Have you seen this error when mounting a CIFS share on boot?
mount error: could not resolve address for [cifs share address]: Unknown error
Boy, do I have blog post for you.
Having performance issues with WebDav mount I’ve been using so far I tried to switch to CIFS.
The share would mount without an issue when done by hand or using a
mount -a option from the terminal. It would however fail with previously mentioned resolve error on boot.
I didn’t like common ‘solution’ found over the Internet to ‘just use an IP address’. I don’t control the CIFS server, and it could change the IP at any time resulting in unexpected failures.
1 - wait for network
See, when system mounts a CIFS share via /etc/fstab or systemd
\*.mount files it does not care for your network unless you tell it to. That’s step one.
In general adding a
\_netdev option in fstab or an
After=network-online.target in the systemd unit file should do the job.
It doesn’t always do though. Mount has very short timeouts (by default at least), and doesn’t retry on failure.
2 - wait for the proper network
In my case, network being up is not enough to reach DNS. The management (and DNS) network starts up with a service called
zerotier-one.service which setups a virtual adapter.
With systemd it’s trivial:
[Unit] After=zerotier-one.service [...]
With /etc/fstab one can use a x-systemd.after= option:
[...],_netdev,x-systemd.after=zerotier-one.service 0 0
This still didn’t work for me - turns out it takes a short while for zerotier daemon to actually connect to the network after declaring the service started. It was enough for the mount to determine it can’t reach the DNS server and fail.
At this point I decided this can’t be done with fstab - I need to use systemd or scripts in /etc/rc.local (which defeats the purpose )
2.5 - use a timer
ExectStartPre is not an option for [Mount] sections, so this common suggestion wont work here.
[Mount] ExecStartPre=/bin/sleep 30
The alternative is to use a
.timer systemd unit with the same name as our mount, and enable that instead.
This solution should work, I haven’t tried it however, as I find crude sleep commands inelegant and still error-prone with little debug information provided.
3 - make sure DNS is up
The final solution I came up with also employs an additional systemd unit, but this time of type
oneshot to check on boot if DNS is up by trying a DNS lookup in a loop until success. This has an additional benefit of delaying the start of a service in case of an external DNS failure without the need of manual service restart. Create this file as
/etc/systemd/system/dns-check.service and enable the unit.

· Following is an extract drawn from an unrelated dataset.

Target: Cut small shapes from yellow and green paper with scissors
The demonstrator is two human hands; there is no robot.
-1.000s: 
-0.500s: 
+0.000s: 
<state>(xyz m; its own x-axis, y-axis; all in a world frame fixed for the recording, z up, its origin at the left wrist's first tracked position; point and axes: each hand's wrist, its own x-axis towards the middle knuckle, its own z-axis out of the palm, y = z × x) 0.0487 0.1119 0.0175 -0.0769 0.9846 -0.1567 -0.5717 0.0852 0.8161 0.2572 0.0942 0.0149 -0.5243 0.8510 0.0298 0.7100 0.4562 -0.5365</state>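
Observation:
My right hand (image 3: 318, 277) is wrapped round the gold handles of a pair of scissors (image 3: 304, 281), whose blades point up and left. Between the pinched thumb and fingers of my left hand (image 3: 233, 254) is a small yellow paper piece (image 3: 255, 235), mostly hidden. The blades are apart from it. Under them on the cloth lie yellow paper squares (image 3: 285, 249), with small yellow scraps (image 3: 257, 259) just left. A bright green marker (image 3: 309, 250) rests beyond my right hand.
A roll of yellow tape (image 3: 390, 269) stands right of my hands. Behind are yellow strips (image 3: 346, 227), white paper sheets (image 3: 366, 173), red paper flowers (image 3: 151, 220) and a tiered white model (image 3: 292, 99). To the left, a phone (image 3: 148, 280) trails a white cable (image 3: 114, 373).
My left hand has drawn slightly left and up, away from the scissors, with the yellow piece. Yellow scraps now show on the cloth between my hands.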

[Unit] Description=check if DNS is up before proceeding After=network-online.target [Service] Type=oneshot ExecStartPre=/bin/bash -c 'until host [storage box username].your-storagebox.de; do sleep 1; done' ExecStart=/bin/bash -c 'echo "DNS up!"' [Install] WantedBy=multi-user.target
Next, make the mount unit start after
[Unit] Description=cifs mount Nextcloud data Requires=dns-check.service After=dns-check.service [Mount] What=//[storage box username].your-storagebox.de/[folder] Where=[mount point path] Options=iocharset=utf8,rw,credentials=/etc/[cifs credentials].txt,uid=apache,gid=apache,_netdev,file_mode=0660,dir_mode=0770,vers=3.0 Type=cifs [Install] WantedBy=multi-user.target
Optionally overrde the httpd (apache) systemd unit file and make the unit wait until mount is finished so Nextcloud wont try to access it’s data folder until it’s there.
# cp /usr/lib/systemd/system/httpd.service /etc/systemd/system/ # nano /etc/systemd/system/httpd.service
[Unit] Description=The Apache HTTP Server After=network.target remote-fs.target nss-lookup.target mnt-data.mount Depends=mnt-data-nc_mkwlab_eu.mount [...]
That’s it, no more mount errors on boot.
While my case is specific to using ZeroTier, I think it’d apply to any late DNS coming up late after network-online.target is reached by systemd.